→ WHAT THIS TASK INVOLVES: A verbatim transcription of the listing below is required, without its pictures.

::: INFORMATION SHOWN :::

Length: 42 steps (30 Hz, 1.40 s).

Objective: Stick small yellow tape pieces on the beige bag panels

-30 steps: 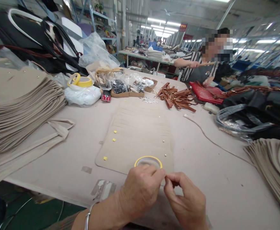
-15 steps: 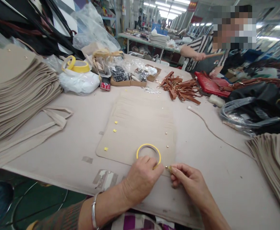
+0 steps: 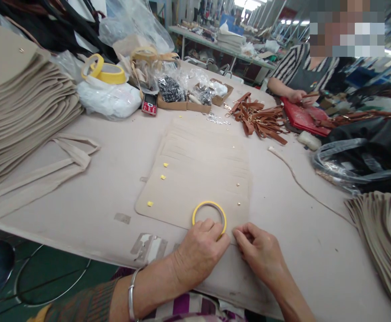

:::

→ ANSWER:
Length: 42 steps (30 Hz, 1.40 s).

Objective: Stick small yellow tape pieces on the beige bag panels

-30 steps: 
-15 steps: 
+0 steps: 

This response is complete, and nothing else is pending.